*Directions*.
Within the entries below, find the lines that hold "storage" and report only how many there are.

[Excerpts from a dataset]
# # # # # # #
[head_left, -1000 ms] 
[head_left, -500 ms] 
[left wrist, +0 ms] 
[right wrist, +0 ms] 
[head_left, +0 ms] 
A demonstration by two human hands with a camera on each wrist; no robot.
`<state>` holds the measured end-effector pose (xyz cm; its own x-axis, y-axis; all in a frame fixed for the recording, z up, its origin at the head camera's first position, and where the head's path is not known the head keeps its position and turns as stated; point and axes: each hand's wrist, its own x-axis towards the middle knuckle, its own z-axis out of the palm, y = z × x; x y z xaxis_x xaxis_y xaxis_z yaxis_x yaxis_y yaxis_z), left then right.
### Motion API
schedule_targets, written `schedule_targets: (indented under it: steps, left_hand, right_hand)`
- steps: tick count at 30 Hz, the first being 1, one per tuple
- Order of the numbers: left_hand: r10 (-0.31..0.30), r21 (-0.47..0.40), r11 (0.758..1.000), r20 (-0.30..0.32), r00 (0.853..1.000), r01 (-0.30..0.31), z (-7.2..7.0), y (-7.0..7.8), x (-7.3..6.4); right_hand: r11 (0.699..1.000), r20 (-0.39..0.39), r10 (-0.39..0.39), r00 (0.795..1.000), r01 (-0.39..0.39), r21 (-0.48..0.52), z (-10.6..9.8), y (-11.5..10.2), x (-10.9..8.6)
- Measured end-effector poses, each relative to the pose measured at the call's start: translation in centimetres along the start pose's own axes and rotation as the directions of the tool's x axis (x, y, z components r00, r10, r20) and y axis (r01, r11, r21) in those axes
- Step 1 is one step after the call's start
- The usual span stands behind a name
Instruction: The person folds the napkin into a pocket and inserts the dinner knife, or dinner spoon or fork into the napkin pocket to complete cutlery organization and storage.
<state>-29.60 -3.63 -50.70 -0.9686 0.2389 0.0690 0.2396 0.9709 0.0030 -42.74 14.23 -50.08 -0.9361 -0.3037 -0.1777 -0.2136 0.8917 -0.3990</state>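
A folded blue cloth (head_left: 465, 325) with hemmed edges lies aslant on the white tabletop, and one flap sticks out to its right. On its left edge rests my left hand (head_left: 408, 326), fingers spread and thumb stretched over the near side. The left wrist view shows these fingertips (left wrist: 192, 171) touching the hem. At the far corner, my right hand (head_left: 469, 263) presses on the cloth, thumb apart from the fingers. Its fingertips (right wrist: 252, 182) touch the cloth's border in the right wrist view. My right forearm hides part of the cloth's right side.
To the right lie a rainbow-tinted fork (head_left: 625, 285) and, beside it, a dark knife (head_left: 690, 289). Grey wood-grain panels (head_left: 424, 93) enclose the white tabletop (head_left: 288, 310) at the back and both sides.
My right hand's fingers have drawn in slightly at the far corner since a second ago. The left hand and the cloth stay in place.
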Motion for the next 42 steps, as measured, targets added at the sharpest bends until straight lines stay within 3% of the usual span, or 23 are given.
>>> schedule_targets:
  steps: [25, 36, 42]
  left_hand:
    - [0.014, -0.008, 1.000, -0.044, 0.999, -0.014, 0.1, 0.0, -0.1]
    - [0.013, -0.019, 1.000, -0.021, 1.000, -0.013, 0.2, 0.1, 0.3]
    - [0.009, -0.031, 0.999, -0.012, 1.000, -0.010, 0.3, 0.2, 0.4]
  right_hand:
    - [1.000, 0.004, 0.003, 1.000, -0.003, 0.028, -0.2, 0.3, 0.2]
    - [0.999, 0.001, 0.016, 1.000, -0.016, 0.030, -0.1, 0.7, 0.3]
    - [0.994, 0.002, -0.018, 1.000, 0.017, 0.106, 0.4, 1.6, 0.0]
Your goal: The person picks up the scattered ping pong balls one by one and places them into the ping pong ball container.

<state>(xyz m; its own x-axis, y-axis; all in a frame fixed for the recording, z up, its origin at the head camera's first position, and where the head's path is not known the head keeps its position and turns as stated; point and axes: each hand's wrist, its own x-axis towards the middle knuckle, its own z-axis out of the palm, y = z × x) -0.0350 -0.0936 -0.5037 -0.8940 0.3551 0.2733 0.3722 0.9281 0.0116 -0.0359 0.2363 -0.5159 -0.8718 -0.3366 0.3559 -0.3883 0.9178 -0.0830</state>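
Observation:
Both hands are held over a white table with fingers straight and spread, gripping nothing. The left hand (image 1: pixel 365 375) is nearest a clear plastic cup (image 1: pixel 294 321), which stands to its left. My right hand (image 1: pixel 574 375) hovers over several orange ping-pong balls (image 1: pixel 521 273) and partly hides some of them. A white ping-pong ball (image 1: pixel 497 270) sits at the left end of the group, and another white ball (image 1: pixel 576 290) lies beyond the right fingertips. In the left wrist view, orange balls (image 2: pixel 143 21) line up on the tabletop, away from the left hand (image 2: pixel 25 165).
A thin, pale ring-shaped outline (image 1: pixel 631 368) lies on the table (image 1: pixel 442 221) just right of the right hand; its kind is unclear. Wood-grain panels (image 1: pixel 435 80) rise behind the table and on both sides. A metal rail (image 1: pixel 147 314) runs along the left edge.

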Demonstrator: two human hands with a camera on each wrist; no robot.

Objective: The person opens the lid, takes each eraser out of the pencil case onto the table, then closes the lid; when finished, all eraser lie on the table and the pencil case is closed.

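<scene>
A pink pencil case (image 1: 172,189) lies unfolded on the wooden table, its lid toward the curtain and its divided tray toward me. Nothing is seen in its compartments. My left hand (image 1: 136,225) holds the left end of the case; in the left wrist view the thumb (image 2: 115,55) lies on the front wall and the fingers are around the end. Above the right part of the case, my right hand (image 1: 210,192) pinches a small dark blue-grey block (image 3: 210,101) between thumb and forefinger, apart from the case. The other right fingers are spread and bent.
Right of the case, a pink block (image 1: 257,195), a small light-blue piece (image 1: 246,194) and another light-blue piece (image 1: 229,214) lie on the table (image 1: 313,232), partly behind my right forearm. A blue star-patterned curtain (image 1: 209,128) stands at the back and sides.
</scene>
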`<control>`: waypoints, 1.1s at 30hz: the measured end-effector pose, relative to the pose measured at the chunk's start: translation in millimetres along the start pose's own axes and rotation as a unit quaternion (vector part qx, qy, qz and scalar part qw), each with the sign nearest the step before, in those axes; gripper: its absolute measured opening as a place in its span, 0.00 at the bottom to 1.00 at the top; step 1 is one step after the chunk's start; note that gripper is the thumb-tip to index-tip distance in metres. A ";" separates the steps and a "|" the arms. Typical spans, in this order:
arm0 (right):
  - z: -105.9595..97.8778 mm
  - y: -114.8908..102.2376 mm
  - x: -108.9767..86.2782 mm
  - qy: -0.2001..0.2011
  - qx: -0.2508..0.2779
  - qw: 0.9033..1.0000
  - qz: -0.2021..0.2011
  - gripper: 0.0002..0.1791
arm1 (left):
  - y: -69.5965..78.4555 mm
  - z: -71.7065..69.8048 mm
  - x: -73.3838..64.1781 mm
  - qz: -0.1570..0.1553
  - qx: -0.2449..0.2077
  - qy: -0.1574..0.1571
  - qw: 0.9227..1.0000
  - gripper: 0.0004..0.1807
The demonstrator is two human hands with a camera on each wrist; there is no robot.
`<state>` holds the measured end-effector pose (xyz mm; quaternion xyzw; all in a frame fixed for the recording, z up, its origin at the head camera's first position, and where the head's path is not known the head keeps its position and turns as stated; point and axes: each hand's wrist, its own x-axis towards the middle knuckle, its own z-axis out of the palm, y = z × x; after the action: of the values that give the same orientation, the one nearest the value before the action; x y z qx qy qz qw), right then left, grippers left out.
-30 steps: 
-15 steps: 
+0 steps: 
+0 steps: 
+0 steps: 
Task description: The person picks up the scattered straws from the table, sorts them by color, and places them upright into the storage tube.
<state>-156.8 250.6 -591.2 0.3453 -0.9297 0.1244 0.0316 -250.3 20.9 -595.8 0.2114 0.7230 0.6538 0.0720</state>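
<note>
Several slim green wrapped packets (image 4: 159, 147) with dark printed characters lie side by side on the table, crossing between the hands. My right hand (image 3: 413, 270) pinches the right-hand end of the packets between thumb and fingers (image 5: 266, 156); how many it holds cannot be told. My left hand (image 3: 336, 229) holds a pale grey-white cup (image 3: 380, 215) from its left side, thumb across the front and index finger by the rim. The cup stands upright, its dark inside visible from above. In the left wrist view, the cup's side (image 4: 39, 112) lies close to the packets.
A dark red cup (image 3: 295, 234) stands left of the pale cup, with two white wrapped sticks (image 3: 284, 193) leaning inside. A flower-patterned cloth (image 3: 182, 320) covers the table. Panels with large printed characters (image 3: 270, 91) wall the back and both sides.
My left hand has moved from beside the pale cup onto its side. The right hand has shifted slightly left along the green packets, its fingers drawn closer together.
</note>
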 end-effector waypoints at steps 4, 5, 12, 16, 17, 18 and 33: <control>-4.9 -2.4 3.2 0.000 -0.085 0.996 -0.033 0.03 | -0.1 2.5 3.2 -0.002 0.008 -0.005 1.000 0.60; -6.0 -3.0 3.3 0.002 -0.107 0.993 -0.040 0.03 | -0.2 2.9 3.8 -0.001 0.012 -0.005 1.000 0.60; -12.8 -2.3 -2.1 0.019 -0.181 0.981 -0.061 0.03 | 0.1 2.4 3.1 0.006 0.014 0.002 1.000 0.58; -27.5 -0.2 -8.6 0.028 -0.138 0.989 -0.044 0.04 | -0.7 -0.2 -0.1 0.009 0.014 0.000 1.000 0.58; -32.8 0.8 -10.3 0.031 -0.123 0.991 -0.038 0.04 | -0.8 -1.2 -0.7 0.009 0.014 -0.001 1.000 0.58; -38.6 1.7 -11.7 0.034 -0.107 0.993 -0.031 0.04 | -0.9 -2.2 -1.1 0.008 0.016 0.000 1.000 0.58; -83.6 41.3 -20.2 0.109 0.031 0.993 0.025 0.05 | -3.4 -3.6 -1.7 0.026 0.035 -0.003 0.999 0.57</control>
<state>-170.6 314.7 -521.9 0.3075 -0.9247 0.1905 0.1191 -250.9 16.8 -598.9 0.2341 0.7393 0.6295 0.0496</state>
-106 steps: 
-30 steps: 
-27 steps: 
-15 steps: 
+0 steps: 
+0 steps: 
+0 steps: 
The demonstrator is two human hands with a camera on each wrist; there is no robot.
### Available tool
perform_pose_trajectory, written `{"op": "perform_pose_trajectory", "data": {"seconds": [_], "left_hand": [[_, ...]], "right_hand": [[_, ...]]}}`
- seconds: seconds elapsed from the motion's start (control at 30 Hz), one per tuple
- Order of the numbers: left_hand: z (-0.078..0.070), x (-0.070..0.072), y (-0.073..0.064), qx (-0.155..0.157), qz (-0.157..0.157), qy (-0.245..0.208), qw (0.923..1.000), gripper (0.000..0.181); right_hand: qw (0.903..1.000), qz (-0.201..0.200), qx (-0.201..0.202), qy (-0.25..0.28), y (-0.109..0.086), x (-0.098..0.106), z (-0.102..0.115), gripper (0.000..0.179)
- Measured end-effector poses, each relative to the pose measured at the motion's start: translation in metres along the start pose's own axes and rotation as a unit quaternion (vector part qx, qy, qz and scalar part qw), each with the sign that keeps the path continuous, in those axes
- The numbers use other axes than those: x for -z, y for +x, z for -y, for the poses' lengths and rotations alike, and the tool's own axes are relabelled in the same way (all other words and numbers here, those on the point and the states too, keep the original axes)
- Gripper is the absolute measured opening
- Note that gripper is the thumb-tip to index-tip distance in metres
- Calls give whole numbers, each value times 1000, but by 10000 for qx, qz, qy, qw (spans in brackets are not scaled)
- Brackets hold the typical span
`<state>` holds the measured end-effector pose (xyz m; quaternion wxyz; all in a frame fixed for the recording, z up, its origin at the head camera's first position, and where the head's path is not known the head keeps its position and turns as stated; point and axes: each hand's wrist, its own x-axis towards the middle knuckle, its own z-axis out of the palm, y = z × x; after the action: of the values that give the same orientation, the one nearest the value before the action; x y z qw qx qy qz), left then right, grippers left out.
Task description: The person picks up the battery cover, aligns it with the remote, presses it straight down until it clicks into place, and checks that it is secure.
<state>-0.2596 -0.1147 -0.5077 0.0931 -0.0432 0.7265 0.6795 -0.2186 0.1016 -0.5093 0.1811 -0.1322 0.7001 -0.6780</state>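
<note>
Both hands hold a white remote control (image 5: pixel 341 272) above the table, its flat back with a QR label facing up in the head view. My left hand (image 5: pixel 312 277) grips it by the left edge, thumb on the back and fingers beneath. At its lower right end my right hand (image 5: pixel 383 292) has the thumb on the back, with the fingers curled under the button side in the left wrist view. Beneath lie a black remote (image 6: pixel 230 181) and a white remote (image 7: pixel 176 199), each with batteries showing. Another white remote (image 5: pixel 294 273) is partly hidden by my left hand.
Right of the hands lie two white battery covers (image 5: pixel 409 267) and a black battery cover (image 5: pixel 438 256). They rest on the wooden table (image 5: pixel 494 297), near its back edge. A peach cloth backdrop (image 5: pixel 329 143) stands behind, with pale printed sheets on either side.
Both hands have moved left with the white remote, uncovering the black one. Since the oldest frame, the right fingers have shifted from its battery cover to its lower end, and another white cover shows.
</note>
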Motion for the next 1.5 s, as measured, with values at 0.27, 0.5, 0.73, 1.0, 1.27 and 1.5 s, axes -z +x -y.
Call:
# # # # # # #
*Your response*.
2